### Task goal
In the listing below, the lines from the first through the one with "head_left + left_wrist" are to be copied word for word.

### Raw data
####################
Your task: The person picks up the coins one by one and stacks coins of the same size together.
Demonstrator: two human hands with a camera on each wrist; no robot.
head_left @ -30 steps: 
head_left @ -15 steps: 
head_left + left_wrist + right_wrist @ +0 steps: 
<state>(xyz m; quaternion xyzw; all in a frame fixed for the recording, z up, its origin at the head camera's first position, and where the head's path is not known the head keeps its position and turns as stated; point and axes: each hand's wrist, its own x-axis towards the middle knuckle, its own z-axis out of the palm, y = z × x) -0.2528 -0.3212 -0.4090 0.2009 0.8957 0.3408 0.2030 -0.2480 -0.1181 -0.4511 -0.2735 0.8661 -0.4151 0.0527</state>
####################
### Written solution
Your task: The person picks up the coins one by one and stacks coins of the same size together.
Demonstrator: two human hands with a camera on each wrist; no robot.
head_left @ -30 steps: 
head_left @ -15 steps: 
head_left + left_wrist + right_wrist @ +0 steps: 

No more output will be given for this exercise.